28. Aero Fighters Assault (1997)
Paradigm Entertainment is better known for their work on Pilotwings 64.
But they were pretty active during the N64’s lifespan.
Aero Fighters Assault was the first and last 3D game in the franchise. It’s a flight simulator with a focus on combat, following four rogue pilots on their struggle against the evil organization Phutta Morgana.
While the single-player campaign was OK, the multiplayer was a much better use of your time.
You still have to get through the campaign to unlock most planes, though!
27. Diddy Kong Racing (1997)
It’s fair to argue that Diddy Kong Racing isn’t exactly underrated, hence its low place on this list.
Still, it always lived in the shadow of Mario Kart 64. And only recently have fans started talking about their love for this quirky racer.
It’s one of Rare’s many great releases for the N64, featuring over 20 racing tracks, lots of colorful characters, and three kinds of vehicles to blaze your way through the races.
How they managed to keep planes, hovercraft, and cars balanced is beyond me.
Not only are its graphics superb, but the music by veteran Donkey Kong Country composer David Wise is terrific. Add to that a robust campaign with an actual story, and you’ll see why this game deserves more credit.

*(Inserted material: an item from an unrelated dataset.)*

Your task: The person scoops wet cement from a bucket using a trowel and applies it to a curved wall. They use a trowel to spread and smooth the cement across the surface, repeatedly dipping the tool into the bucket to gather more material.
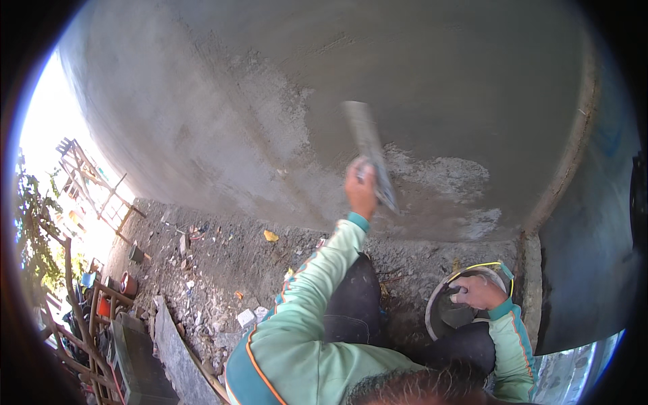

26. Mace: The Dark Age (1997)
I’ve never truly understood how such a flashy, great-looking, and hyperviolent game has slipped under the radar for so long.
Initially released by Atari for arcades and then ported by Midway to the N64, Mace brings weapon-based fighting action similar to Soul Edge, but much more violent and visually appealing.
Other than the detailed textures and smooth animations, the game shines for having an easy-to-pick-up combat system that allows you to side-step on the 3D environments, which few fighters did at the time.
25. LEGO Racers (1999)
Nowadays gamers know LEGO for their fantastic adaptations of intellectual properties like Star Wars.
And, more recently, The Incredibles.
Still, they dabbled in many genres before finding their current niche.
One of their most successful experiments was LEGO Racers by High Voltage Software, which offers players a unique racing experience through locales based on many LEGO building sets.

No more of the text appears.